Let me also just note that the digitization of reference works of various genres, such as dictionaries or encyclopedias of various sorts, or the authoring of new reference works for the digital medium represents both a high priority and low-hanging fruit for extensive mark-up. A high priority because of their extensive potential as interlinking mechanisms among other works (as demonstrated by Perseus, for example), and low-hanging fruit because the semantics of the information stored in these kinds of works is often relatively simple, homogeneous, well understood, and highly structured (when contrasted with more general scholarly communication).

So, that's part of the attractive picture of books talk to each other. Now, I can't resist sharing the perhaps less attractive version and that takes us into a commercial or consumer realm.

One of the things that I'm very conscious of is that we are starting to see a set of technologies evolve that basically provide people with individual portable libraries. This is something that libraries, higher education and the digital library community all have yet to really come to grips with. But I think it's something that is part of the environment of digital library systems that we better start thinking about. It's starting to get quite reasonable to think about people running around with a couple of thousand digital books on their laptop. There are a number of consumer products around that let you tote around thousands of songs to listen to. This is not a substitute for a portable audio CD player, though it has a similar form factor; instead, you're talking about taking your entire music collection with you. And if you've got a big music collection, no, it won't fit this year, but we know that discs should just keep on getting bigger and keeping on getting cheaper, and I promise you in a couple of years it really will fit. They're making disks bigger faster than they are inventing new music or writing new books. So, personal portable digital library technology will quickly catch up, I think, to even the needs of the most acquisitive individuals.

Now, what happens when people start amassing these kinds of large personal collections of digital materials and the objects compare notes with each other? I can readily imagine a situation where you add a new book in your personal digital library and it runs around and takes inventory of what else you have in there and it either consults its built-in catalog of other books from its publisher and starts bombarding you with ads, or, if it can talk to the outside world (think of some digital rights management type scenarios here), it reports it back to its publisher and says, "Oh, well, you should send this person new books announcements and special offers based on what I've just found in his personal digital library".

That's part of the more disturbing - or at least disconcerting - side of books talking to each other. They're not just going to talk to each other but also to other external programs and organizations and people, potentially. That's going to happen. It's going to happen in a variety of different ways. I just gave you the sort of commercial version of it, which is disturbing because it's potentially annoying and invasive and raises some privacy issues. But it's also going to happen in more benign and helpful ways, particularly if we can sort out ways to give the user effecitve control over his or her personal information. Think back to my description of reccomender systems in a distributed environment, and recognize that a part of that environment may be one's personal portable digital library. Acquiring a book may become sort of an invitation to an ongoing communication among people and information sources and we haven't even begun to scratch the surface of the implications of that. Just as a quick example, think about what this might imply in the future about the ongoing responsibilities of authors, particularly in scholarly settings.

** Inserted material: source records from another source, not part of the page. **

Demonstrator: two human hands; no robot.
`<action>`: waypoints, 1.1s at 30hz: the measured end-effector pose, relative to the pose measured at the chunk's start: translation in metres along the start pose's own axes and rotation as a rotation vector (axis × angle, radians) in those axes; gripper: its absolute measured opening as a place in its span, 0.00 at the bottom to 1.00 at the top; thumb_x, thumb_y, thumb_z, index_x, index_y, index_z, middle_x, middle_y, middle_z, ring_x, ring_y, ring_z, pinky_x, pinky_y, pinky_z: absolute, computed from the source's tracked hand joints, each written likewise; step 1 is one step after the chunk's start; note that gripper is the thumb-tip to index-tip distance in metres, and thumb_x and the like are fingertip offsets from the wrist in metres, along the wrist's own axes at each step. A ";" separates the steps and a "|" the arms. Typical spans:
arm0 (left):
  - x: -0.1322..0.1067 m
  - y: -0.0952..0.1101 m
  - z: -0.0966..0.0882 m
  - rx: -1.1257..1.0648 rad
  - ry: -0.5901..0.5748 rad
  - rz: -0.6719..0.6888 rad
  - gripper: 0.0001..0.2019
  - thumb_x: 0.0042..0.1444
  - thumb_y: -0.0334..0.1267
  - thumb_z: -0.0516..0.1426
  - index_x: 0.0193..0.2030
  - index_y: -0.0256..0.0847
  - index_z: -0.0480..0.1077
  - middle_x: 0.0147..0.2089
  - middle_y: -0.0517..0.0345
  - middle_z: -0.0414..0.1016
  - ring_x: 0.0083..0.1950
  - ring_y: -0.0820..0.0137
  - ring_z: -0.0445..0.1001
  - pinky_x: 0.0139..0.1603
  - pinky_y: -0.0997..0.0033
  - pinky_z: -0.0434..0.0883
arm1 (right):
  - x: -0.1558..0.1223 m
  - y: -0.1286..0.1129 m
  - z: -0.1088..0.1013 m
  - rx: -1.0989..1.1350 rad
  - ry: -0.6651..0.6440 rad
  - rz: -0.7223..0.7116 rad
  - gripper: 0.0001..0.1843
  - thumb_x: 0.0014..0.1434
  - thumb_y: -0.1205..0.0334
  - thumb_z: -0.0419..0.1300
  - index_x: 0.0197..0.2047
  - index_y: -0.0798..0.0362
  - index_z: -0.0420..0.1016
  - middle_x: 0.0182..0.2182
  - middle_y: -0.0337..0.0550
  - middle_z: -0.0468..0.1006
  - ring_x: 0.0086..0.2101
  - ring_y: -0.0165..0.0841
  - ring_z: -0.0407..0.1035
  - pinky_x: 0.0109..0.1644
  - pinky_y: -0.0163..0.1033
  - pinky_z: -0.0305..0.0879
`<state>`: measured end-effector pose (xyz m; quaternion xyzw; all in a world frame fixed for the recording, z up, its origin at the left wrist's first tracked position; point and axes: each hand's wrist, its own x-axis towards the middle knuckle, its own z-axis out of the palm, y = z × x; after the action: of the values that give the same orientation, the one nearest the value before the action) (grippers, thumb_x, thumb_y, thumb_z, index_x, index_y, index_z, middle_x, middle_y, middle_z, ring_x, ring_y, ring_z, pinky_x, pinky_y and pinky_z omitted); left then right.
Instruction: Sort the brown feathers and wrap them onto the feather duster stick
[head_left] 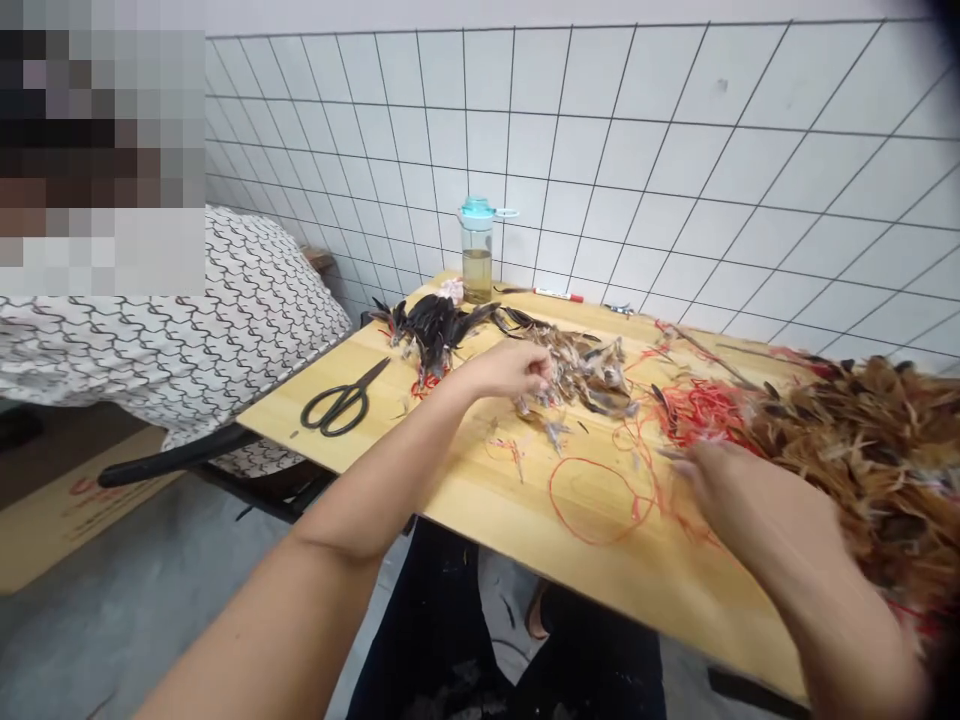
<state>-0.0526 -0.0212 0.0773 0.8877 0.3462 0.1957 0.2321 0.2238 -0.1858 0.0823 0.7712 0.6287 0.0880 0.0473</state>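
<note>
My left hand (517, 368) is over the near edge of a loose pile of brown and grey feathers (592, 365), its fingers curled in. What they pinch, if anything, I cannot make out. Blurred by motion, my right hand (724, 475) is closed beside a tangle of red string (697, 410); a small pale thing shows at its fingertips, too unclear to name. A loop of red string (553, 500) lies on the wood between my hands. To the right spreads a large heap of brown feathers (885, 430).
Black scissors (337, 405) lie on the wooden table (465, 480) at left, near a bunch of black feathers (435, 325). At the back stand a bottle (477, 265) with a turquoise lid and a marker (559, 295). A person in a patterned garment (255, 280) sits at left.
</note>
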 end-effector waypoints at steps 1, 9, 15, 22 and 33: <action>-0.004 -0.001 0.001 0.055 -0.056 0.006 0.06 0.50 0.27 0.58 0.35 0.39 0.74 0.33 0.61 0.75 0.34 0.73 0.70 0.35 0.76 0.63 | 0.010 -0.019 -0.003 0.003 -0.021 -0.087 0.16 0.65 0.50 0.50 0.38 0.49 0.75 0.39 0.53 0.80 0.34 0.42 0.76 0.30 0.40 0.56; -0.015 -0.045 0.036 0.175 -0.117 0.027 0.10 0.52 0.26 0.56 0.38 0.40 0.77 0.39 0.55 0.73 0.43 0.68 0.70 0.45 0.71 0.66 | 0.070 -0.092 0.032 0.419 -0.026 -0.385 0.14 0.66 0.60 0.49 0.42 0.50 0.76 0.44 0.45 0.80 0.43 0.38 0.74 0.37 0.38 0.60; -0.006 -0.050 0.027 0.203 0.004 0.023 0.04 0.56 0.29 0.56 0.35 0.39 0.71 0.40 0.54 0.74 0.46 0.65 0.69 0.50 0.65 0.64 | 0.072 -0.092 0.063 0.660 0.134 -0.329 0.15 0.67 0.60 0.49 0.40 0.51 0.77 0.40 0.44 0.81 0.42 0.39 0.74 0.41 0.40 0.63; 0.009 -0.015 0.001 0.301 -0.078 -0.043 0.05 0.59 0.32 0.54 0.38 0.42 0.71 0.34 0.59 0.76 0.35 0.69 0.71 0.36 0.72 0.60 | 0.073 -0.090 0.067 0.792 0.255 -0.349 0.16 0.64 0.61 0.54 0.53 0.54 0.73 0.38 0.47 0.77 0.36 0.37 0.72 0.39 0.40 0.66; 0.028 0.025 0.032 0.278 -0.072 0.232 0.04 0.60 0.31 0.55 0.36 0.40 0.71 0.34 0.59 0.76 0.38 0.70 0.72 0.41 0.72 0.64 | 0.079 -0.086 0.065 0.796 0.185 -0.431 0.15 0.66 0.57 0.51 0.42 0.50 0.79 0.37 0.45 0.75 0.37 0.35 0.69 0.35 0.37 0.59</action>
<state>-0.0041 -0.0264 0.0704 0.9517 0.2565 0.1395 0.0950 0.1691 -0.0889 0.0089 0.5701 0.7611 -0.1033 -0.2916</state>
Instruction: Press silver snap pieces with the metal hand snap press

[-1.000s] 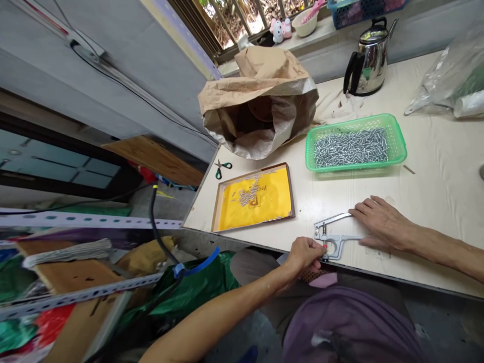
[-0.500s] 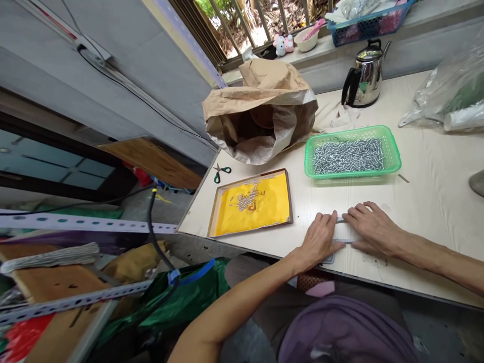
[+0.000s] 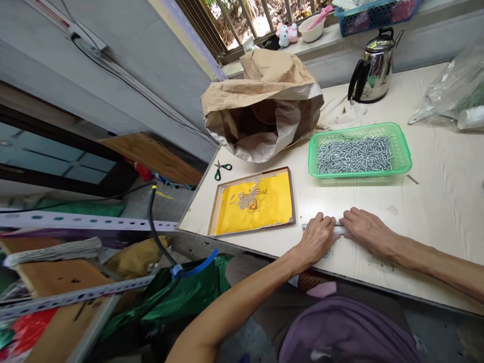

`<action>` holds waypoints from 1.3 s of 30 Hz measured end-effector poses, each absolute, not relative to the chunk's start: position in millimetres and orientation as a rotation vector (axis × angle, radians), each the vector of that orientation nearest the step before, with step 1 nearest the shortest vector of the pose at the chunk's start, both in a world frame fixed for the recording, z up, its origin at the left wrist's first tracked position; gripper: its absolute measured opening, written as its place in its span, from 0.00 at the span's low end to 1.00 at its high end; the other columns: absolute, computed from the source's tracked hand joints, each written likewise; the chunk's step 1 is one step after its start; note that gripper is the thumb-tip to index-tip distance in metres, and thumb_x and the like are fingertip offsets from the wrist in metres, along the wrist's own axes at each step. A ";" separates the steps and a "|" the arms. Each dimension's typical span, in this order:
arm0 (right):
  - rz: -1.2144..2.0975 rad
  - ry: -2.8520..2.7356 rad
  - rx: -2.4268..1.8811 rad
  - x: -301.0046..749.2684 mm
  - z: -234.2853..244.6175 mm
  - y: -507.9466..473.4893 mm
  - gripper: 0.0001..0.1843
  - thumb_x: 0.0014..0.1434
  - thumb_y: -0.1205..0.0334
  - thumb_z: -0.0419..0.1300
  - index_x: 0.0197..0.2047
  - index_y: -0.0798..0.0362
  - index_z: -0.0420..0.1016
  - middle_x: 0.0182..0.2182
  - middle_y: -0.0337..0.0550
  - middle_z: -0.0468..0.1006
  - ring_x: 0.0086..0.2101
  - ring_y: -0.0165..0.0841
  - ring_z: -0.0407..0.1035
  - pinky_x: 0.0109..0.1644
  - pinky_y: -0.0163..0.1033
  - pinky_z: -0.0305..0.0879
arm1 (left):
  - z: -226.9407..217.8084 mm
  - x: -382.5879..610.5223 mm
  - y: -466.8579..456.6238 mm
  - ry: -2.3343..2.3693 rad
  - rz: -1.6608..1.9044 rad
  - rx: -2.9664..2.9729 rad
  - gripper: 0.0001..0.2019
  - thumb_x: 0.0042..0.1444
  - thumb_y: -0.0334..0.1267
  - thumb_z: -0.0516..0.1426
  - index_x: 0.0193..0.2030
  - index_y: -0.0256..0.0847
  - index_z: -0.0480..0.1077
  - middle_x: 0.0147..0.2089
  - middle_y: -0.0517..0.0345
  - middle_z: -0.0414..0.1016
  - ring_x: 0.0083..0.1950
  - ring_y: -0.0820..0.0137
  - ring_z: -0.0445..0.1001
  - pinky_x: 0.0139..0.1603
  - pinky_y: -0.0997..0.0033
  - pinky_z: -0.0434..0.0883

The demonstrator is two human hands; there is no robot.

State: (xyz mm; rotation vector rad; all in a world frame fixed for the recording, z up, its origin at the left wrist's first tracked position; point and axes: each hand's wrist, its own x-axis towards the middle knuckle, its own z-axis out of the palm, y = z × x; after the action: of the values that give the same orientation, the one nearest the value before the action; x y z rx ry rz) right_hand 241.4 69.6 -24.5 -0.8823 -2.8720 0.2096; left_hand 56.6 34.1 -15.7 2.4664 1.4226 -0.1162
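A metal plier-like hand tool (image 3: 339,230) lies on the pale table (image 3: 434,201) near its front edge, mostly covered by my hands. My left hand (image 3: 316,238) rests over the tool's head, fingers together and pressed down on it. My right hand (image 3: 366,230) lies over the handles from the right, fingers together and pointing left, and its fingertips almost meet the left hand's. Only a thin strip of metal shows between the hands.
A shallow tray with a yellow liner (image 3: 254,202) holds a few small metal pieces. A green basket (image 3: 359,151) is full of them. Behind stand an open brown paper sack (image 3: 264,108), a steel kettle (image 3: 372,68), scissors (image 3: 221,169) and a plastic bag (image 3: 454,91). Clutter fills the floor on the left.
A second ago my left hand pinched the tool's head at the table edge with the tool in plain sight. Now it lies on top of the tool, and both hands have closed together over it.
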 end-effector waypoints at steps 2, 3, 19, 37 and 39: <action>0.216 -2.860 -0.856 240.2 -28.4 68.1 0.08 0.61 0.73 0.55 0.31 0.52 0.67 0.30 0.42 0.71 0.33 0.35 0.63 0.37 0.39 0.57 | -20.2 58.1 32.9 1.425 -0.135 2.492 0.05 0.65 0.38 0.54 0.42 0.39 0.65 0.39 0.52 0.70 0.47 0.62 0.68 0.45 0.63 0.71; 0.213 -2.856 -0.847 239.7 -29.8 67.4 0.10 0.61 0.74 0.54 0.31 0.52 0.67 0.29 0.42 0.71 0.33 0.35 0.63 0.37 0.39 0.57 | -22.3 58.7 32.4 1.425 -0.131 2.501 0.05 0.65 0.38 0.53 0.41 0.39 0.65 0.38 0.53 0.70 0.46 0.62 0.68 0.44 0.64 0.71; 0.143 -2.752 -0.884 253.1 -40.1 80.1 0.39 0.48 0.51 0.69 0.60 0.56 0.63 0.54 0.60 0.67 0.52 0.51 0.61 0.48 0.51 0.64 | -13.7 24.1 -13.3 1.834 0.547 2.150 0.11 0.65 0.36 0.53 0.52 0.37 0.68 0.50 0.47 0.74 0.53 0.62 0.71 0.54 0.61 0.69; 0.444 -2.664 -0.965 228.4 -40.6 44.6 0.11 0.66 0.70 0.47 0.37 0.50 0.69 0.35 0.45 0.72 0.35 0.36 0.65 0.38 0.40 0.62 | 7.0 23.2 29.0 1.946 -0.006 1.274 0.10 0.49 0.39 0.61 0.23 0.35 0.72 0.19 0.61 0.64 0.24 0.73 0.64 0.25 0.75 0.58; 0.525 -2.626 -0.987 230.0 -39.9 43.7 0.12 0.67 0.70 0.46 0.37 0.50 0.68 0.35 0.44 0.72 0.36 0.36 0.65 0.39 0.39 0.63 | 9.7 23.5 28.6 1.894 -0.056 1.276 0.08 0.50 0.37 0.60 0.26 0.34 0.74 0.19 0.61 0.66 0.24 0.73 0.65 0.25 0.76 0.61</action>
State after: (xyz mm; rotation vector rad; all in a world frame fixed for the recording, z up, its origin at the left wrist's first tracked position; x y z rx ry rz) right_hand 230.0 43.7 -39.9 -0.9869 -2.6256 0.5246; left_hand 23.5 28.6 9.7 1.2763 1.8944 -0.0559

Further out, approaching the fringes of speculative fiction, we can also imagine fact extractors that try to create databases of knowledge by mining evidence out of a continually growing corpus of books and articles; this gets much easier if data in these works is marked up in ways that facilitate extraction without having to fight the battles of natural language parsing and understanding.

But enough speculation about digital libraries. I present these possibilities because I really want to stress the distinction between digital libraries as active environments of communities and engagement and analysis and interpretation and computation and the equally important but rather separate activities of creating digital collections that can feed and support digital library systems. My belief is increasingly that these are not the same. It's helpful to separate them, if for not other reason than it illuminates dozens of interesting and often difficult questions that we should be exploring. These are not just about technology, but about organizational practices and roles and responsibilities, about sustainability, about economic strategies, about a whole range of different things.

Now, let me just move on to my last two points before opening this up for some conversation.

I know that many of us here are specifically concerned with cultural heritage information. Now that I've separated out the effort of building digital collections of this material from the work of constructing digital libraries as community use environments for cultural heritage information, one central question is where the interpretation, annotation, and reuse of these materials occurs. I've argued that these activities refer to content in digital collections but largely remain separate from them. There is a territory beyond digital libraries, at least as we have usually built them up to now, which includes scholarly communication and publishing, the construction of teaching materials, the authoring of new works that build upon primary materials. How much of this happens within digital libraries, and how much beyond the "walls" of the digital library? What are the relationships here? How do digital libraries relate to the work of presentation and interpretation discussed earlier? And, in particular, we should recognize that one of the strengths of digital libraries is their ability to construct, exploit and amplify community - yet this is to some extent at odds with historical practices of largely individual and individualistic authoring that characterizes much interpretation and presentation. We need a much deeper understanding of these issues.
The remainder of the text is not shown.